● **GOAL OF THE EXERCISE**: Search the data for "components" and copy every matching line.

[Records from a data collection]
────────────────
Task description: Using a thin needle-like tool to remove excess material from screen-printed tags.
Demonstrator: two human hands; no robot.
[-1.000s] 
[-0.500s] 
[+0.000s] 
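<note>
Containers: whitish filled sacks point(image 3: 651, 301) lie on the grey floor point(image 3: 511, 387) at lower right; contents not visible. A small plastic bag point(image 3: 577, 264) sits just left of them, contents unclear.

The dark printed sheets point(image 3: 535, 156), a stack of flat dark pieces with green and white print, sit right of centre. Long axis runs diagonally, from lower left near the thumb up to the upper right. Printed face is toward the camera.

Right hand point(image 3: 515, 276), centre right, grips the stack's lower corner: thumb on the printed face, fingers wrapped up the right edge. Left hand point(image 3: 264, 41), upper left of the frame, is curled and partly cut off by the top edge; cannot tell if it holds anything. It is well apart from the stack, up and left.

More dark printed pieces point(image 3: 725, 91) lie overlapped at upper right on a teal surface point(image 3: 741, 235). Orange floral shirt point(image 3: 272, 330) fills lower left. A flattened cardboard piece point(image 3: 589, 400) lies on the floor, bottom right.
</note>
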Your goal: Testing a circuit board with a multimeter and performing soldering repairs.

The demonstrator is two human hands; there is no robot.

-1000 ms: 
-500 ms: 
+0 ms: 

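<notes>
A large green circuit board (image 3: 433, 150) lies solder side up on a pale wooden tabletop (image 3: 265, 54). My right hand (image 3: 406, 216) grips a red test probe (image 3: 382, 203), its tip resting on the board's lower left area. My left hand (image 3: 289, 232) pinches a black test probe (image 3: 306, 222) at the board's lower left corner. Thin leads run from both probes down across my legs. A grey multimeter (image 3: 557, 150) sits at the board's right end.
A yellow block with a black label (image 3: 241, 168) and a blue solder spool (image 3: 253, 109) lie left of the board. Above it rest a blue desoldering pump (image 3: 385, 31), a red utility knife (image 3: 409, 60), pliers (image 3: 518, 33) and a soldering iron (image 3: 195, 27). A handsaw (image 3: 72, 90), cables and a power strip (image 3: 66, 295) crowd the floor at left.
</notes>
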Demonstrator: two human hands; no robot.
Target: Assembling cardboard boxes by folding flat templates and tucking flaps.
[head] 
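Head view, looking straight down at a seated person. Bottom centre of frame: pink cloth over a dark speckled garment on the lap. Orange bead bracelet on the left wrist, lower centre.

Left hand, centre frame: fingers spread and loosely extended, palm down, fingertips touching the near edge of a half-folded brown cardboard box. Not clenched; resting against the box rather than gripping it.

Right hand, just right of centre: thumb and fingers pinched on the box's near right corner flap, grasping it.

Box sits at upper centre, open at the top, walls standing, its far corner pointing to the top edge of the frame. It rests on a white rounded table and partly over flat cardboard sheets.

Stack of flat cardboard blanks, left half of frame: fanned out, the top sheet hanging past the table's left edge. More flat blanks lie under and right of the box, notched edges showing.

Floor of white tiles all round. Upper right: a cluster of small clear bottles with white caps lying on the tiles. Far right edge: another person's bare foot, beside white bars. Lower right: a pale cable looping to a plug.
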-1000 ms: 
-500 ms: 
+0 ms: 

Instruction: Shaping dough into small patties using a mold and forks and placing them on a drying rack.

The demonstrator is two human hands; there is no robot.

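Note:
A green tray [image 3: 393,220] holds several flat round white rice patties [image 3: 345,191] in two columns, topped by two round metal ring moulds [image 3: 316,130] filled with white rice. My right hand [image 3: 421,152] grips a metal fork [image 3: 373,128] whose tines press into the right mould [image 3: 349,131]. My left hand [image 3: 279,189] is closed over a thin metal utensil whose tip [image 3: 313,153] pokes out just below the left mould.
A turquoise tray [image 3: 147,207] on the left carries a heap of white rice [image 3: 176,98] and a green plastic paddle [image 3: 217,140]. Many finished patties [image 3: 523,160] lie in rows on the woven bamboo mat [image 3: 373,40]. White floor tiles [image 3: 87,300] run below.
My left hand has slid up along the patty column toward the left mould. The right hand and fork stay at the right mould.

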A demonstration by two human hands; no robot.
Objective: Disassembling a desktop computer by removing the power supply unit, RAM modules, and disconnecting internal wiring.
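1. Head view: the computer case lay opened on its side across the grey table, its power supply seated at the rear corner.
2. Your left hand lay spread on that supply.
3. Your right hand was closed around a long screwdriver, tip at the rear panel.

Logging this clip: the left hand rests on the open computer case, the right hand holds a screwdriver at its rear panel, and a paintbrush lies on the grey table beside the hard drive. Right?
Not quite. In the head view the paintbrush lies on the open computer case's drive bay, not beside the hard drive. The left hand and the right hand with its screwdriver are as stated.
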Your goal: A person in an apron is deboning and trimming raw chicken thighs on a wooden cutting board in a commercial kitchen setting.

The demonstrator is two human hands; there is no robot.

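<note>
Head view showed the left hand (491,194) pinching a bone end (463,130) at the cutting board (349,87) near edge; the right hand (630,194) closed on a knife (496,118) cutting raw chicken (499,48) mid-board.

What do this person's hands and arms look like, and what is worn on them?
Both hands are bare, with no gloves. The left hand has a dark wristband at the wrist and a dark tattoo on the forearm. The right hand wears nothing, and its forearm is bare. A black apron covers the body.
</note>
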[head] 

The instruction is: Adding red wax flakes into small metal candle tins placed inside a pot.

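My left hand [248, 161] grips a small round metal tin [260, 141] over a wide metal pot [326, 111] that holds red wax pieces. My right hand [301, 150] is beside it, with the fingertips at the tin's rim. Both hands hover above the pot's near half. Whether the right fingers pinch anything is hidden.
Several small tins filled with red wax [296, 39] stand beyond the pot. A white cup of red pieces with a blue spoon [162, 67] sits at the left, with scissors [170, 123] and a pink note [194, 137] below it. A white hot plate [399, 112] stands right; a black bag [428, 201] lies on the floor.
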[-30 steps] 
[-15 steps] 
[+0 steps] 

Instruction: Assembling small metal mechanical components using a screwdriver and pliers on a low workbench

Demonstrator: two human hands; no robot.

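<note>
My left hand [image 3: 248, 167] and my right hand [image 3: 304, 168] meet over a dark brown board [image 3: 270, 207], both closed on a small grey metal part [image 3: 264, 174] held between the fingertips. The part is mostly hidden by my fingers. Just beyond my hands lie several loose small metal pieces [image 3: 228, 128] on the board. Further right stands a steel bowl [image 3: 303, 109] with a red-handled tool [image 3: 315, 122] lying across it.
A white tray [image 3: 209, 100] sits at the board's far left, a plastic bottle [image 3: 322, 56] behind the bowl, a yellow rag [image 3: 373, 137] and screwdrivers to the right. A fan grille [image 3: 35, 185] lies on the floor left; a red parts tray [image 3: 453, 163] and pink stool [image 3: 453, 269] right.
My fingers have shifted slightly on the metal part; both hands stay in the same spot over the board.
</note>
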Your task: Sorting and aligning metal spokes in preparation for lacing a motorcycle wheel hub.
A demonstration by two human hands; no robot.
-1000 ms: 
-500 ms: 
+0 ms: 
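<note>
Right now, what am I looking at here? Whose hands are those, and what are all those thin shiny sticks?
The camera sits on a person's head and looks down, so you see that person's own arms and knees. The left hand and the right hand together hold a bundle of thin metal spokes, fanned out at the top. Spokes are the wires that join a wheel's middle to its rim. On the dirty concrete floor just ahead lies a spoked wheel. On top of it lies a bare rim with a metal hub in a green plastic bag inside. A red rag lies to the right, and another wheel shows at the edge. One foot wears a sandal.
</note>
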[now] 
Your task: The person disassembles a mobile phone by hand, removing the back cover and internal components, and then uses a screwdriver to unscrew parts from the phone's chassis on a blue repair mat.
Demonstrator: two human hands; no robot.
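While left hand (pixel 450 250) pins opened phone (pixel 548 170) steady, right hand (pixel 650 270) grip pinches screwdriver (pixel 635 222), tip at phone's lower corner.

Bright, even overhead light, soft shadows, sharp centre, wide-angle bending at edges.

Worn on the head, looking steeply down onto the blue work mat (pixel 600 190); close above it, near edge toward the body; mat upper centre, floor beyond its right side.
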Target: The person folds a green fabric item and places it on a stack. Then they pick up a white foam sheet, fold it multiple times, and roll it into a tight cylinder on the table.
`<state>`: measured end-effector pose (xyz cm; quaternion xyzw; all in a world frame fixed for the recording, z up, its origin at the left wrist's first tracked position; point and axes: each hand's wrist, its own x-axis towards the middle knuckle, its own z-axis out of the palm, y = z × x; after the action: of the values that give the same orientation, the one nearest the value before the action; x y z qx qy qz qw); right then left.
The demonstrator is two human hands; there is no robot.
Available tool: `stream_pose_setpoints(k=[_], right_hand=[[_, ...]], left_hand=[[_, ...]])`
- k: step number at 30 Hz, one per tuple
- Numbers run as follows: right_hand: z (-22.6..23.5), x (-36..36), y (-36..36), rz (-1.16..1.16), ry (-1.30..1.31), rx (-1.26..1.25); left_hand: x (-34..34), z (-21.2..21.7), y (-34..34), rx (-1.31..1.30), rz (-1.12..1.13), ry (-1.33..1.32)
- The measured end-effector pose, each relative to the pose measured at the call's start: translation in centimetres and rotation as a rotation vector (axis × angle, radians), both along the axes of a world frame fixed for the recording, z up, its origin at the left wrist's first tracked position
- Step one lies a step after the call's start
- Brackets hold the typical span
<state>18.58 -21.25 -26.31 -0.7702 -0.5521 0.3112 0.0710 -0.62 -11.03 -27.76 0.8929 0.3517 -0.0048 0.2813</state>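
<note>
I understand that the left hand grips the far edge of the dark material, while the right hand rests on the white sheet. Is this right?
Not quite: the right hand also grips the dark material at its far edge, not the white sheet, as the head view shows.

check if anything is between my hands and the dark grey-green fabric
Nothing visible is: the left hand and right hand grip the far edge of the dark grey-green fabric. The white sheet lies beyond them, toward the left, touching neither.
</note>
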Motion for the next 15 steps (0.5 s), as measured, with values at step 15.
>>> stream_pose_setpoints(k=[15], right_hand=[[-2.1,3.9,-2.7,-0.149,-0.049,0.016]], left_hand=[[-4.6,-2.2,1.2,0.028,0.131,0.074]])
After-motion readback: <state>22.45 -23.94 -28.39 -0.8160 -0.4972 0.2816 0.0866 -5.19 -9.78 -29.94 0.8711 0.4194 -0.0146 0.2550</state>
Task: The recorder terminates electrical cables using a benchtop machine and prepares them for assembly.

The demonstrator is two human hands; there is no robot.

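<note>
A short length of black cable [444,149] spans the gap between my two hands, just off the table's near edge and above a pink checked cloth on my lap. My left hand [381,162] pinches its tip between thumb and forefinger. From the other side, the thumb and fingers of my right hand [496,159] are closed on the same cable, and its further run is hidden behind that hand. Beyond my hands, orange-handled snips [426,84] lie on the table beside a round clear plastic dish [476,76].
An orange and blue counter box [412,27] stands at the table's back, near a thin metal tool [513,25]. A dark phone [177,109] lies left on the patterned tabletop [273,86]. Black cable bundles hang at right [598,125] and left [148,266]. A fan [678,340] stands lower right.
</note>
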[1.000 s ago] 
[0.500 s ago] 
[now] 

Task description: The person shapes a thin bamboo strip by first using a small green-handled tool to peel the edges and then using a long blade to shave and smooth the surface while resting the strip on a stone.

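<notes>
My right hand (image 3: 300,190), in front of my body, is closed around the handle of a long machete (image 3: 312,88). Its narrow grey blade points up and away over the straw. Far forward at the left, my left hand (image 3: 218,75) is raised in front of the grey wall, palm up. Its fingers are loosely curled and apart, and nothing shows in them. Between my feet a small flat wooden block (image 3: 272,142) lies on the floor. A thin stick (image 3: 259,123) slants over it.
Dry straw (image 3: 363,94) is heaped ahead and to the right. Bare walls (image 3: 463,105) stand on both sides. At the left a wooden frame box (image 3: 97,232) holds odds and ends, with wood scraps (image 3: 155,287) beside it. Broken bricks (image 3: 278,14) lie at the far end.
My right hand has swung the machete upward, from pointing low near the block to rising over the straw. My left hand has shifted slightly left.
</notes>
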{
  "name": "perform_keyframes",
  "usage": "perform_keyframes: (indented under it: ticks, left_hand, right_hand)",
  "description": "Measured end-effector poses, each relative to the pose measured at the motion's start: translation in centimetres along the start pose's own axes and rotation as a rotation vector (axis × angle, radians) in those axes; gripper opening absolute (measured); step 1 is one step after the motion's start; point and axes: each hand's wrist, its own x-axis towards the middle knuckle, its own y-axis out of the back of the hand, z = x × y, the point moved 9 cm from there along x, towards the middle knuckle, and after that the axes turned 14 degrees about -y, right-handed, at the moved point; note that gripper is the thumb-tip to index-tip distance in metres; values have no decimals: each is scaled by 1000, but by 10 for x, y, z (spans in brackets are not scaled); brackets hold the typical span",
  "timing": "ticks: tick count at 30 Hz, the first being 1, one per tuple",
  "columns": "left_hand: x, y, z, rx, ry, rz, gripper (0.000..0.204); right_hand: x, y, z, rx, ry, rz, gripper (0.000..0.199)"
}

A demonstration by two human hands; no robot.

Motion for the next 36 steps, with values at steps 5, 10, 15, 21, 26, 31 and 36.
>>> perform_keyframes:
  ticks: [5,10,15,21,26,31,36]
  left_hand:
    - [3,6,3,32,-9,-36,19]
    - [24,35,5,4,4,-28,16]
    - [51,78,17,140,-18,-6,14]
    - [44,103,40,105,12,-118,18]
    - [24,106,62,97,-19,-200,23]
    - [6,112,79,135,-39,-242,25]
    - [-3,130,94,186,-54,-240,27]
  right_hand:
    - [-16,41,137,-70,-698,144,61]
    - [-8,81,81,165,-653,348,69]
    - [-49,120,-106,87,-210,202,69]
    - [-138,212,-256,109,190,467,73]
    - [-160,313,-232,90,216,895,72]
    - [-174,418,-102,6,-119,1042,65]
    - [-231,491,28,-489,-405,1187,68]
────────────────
● **RESULT OF THE EXERCISE**:
Instruction: Assembling small metal mechanical components using a screwdriver and pliers on a low workbench
Your task: The person disassembles a mobile phone by hand, removing the back cover and internal components, and then uses a screwdriver to unscrew parts from the phone's chassis on a blue repair mat.

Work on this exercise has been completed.